Congress
House Republicans are playing the Trump card in committee chair races
Republican lawmakers jockeying to lead House committees in the next Congress are touting their loyalty to President-elect Donald Trump as much as their ability to advance policy priorities as they make appeals to colleagues over the next two weeks.
With scores of members competing for a few key positions, contenders believe that success could hinge on their ability to show just how well-positioned they are to drive Trump’s legislative agenda across a range of policy areas including finance, energy and education.
“It’s going to be supremely important,” Rep.
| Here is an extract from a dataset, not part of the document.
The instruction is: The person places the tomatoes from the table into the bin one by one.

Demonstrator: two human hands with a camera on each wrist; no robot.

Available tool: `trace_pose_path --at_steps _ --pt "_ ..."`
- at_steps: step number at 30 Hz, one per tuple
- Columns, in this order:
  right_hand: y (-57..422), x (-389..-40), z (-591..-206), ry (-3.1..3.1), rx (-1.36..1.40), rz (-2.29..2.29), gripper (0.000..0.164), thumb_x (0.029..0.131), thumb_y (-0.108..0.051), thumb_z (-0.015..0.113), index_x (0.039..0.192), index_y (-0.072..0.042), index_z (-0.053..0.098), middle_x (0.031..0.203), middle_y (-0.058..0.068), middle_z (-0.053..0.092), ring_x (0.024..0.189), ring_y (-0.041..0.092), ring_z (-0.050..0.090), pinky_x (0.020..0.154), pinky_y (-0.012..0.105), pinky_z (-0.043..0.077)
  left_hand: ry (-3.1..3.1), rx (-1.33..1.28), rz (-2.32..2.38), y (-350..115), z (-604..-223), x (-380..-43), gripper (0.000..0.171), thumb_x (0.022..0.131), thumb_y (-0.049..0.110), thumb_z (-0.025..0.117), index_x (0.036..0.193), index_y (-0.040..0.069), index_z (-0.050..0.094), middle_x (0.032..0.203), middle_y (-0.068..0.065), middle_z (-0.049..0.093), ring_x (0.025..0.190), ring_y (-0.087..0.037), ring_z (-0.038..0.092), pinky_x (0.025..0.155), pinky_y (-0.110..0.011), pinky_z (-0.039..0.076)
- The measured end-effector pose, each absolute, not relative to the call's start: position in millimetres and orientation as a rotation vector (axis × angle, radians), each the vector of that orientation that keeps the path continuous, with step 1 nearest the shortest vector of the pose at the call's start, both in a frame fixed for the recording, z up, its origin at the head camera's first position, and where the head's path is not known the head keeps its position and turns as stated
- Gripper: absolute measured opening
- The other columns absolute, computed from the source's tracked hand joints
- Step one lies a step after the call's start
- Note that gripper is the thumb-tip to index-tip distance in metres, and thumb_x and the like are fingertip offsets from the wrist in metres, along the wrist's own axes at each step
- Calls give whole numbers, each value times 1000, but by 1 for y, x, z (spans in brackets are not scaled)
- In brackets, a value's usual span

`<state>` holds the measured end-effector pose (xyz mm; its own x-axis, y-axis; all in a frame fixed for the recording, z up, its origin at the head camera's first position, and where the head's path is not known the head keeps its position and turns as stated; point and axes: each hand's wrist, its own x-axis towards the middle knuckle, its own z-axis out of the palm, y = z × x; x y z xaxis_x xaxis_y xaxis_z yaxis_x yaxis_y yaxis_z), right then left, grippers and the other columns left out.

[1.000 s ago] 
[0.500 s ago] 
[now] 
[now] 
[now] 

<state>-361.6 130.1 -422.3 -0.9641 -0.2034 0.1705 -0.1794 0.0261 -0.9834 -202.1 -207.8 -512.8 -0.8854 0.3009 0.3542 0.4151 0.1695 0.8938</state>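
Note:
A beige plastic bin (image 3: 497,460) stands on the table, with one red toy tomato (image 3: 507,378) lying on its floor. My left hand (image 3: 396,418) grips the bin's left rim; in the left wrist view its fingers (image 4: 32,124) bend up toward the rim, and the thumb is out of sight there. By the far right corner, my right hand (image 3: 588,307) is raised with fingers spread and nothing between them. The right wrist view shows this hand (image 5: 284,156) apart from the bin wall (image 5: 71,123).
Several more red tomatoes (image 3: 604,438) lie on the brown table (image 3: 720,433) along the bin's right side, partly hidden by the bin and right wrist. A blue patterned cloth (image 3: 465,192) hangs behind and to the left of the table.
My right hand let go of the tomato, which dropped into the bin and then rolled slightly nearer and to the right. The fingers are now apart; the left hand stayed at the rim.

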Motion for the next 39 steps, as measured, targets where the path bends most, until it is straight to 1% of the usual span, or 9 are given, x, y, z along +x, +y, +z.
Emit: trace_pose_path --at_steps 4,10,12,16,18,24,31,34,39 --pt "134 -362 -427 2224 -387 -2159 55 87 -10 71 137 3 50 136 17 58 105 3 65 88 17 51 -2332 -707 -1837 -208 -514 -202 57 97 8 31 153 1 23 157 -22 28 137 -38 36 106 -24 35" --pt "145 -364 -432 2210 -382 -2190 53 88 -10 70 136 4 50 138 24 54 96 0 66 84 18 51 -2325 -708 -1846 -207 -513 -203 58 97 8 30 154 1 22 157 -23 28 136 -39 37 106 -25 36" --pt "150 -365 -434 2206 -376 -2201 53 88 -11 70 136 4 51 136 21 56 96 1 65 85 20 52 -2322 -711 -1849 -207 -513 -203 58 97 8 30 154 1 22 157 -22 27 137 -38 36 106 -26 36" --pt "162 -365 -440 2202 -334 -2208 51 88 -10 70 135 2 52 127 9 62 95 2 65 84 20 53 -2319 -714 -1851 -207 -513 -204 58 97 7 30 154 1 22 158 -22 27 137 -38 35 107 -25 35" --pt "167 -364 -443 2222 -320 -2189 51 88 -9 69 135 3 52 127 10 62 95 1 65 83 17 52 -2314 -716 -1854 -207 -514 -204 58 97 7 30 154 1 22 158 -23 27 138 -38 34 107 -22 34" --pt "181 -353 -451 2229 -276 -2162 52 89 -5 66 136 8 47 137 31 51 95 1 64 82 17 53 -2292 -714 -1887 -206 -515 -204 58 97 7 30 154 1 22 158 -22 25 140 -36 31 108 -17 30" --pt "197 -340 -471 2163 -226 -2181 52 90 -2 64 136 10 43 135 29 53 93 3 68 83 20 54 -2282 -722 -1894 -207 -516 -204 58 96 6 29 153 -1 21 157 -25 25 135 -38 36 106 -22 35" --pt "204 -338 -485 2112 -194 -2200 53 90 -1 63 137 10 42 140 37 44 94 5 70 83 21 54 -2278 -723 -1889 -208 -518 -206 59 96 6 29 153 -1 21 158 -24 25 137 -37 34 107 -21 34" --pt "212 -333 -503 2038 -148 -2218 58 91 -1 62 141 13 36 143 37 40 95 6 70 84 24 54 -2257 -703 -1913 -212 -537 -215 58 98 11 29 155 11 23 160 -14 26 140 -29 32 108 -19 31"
Ann Wagner (R-Mo.), a top contender to replace outgoing House Foreign Affairs Chair Michael McCaul (R-Texas), said in an interview after Trump addressed House Republicans last week. “What he spoke to us about is how his relationship with the House is better and stronger than the one he has with the Senate, and so he’s going to lean on us to get his agenda through.”
That agenda will include efforts to expand school choice, produce more fossil fuels and advance business-friendly cryptocurrency regulation — as well as sweeping rollbacks of Biden administration policies.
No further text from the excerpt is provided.